I'm excited to see where this leads us and thankful that this door has been opened for us.
Special Delivery
A homie in prison had a simple favor to ask:  It was his girl's birthday and he wanted to send her flowers.  He had saved enough money, he just couldn't place the order.  Could we help out?  Keeping up relationships that are separated by bars is tough and there isn't much we can to do help, but we can arrange for flowers to be delivered.  It's a privilege to be trusted enough to be part of this type of support. 

Homies in prison earn a very small wage for jobs they take on.  Some work in the kitchen, some in laundry, some maintaining equipment, some cleaning; and being able to give someone a gift with the money you've earned gives a certain amount of dignity.  And that dignity helps remind them that they have Purpose.
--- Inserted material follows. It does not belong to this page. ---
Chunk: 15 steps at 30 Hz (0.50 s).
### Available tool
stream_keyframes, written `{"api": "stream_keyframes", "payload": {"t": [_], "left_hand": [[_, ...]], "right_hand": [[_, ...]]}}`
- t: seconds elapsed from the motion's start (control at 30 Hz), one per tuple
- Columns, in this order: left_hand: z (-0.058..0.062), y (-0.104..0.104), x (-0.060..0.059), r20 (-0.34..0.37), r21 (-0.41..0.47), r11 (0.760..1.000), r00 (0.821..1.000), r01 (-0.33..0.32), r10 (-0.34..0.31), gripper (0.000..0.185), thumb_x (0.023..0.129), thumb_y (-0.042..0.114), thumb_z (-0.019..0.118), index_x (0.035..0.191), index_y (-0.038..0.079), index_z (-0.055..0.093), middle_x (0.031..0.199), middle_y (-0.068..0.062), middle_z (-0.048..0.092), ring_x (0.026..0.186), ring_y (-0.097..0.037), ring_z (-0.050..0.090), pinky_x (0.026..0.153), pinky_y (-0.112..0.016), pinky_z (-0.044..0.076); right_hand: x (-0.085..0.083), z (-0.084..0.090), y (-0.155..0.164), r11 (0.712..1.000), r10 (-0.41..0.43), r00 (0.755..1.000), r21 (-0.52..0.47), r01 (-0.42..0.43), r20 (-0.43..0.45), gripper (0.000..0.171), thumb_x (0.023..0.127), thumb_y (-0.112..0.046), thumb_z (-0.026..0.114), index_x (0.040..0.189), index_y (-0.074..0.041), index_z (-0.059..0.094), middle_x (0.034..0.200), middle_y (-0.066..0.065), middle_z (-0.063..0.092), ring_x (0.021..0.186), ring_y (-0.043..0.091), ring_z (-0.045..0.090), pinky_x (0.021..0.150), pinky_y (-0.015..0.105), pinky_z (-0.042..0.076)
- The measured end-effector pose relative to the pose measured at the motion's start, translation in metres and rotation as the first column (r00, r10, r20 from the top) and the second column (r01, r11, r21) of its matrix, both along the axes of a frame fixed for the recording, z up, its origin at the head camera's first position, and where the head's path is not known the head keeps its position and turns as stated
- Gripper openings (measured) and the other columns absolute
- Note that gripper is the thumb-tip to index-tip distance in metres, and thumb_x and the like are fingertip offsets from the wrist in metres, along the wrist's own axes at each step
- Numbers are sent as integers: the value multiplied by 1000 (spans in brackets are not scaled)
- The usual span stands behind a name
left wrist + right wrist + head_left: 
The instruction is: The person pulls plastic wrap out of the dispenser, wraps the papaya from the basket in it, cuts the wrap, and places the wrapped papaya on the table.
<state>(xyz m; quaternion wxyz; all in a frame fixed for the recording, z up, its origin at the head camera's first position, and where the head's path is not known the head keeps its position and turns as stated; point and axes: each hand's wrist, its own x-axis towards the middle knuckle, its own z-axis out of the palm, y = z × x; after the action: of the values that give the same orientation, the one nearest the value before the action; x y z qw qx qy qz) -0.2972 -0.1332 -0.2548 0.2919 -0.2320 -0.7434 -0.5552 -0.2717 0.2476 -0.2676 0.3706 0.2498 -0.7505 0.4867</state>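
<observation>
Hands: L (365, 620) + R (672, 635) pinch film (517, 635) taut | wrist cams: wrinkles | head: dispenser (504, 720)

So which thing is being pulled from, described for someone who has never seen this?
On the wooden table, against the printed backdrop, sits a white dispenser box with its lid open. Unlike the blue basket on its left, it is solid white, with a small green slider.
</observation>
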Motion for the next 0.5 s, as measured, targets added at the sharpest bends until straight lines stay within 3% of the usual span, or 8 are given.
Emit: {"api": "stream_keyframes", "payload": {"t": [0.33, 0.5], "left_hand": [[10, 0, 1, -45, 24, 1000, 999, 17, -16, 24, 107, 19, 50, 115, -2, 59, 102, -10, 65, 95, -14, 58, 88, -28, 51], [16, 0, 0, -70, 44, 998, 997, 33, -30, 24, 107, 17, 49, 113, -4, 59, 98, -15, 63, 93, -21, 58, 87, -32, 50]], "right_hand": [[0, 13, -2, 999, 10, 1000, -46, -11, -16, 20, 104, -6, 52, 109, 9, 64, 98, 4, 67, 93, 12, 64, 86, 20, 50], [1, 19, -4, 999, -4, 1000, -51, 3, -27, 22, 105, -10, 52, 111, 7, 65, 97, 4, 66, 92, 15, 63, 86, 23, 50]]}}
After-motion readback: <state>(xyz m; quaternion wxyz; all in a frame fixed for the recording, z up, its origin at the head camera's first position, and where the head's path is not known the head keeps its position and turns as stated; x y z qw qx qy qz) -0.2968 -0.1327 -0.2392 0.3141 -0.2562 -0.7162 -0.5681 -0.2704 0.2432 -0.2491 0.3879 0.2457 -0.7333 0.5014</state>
This is our in-reach work.  It starts from building authentic relationships through phone calls, emails, and letters.  From there, we are able to open deeper conversations, hear about plans for the future, share how God is working in our lives, and encourage homies to imagine their lives on the outside.  And some days, we get the joy of helping to deliver flowers.
Introducing A Partner in Serving the Community
We want to introduce you to one of the great organizations we have been working with - the Keep Dreams Alive Foundation, led by Dafne Powell.  KDA  helps parents new to the US understand and navigate the education system for their kids.  They provide help with everything from finding schools, to getting through enrollment, to assisting with FAFSA applications.  KDA also is gearing up to assist with DACA filings.  Their clinics will include information about DACA and how to apply, and will feature help from legal experts who are donating their time to assist with the process.  For more information on the Keep Dreams Alive Foundation, check out their Facebook page at
We ask for prayers for strength for homies in prison working hard to keep outside relationships going, and prayers for patience and love for those who support them.

We also ask for prayers that God works in our various youth small groups, to build up our youth, help them work through their traumas, and see themselves growing and strengthening.

And a prayer of thanks for all of those who are working hard for our community during this time that presents so many challenges and barriers.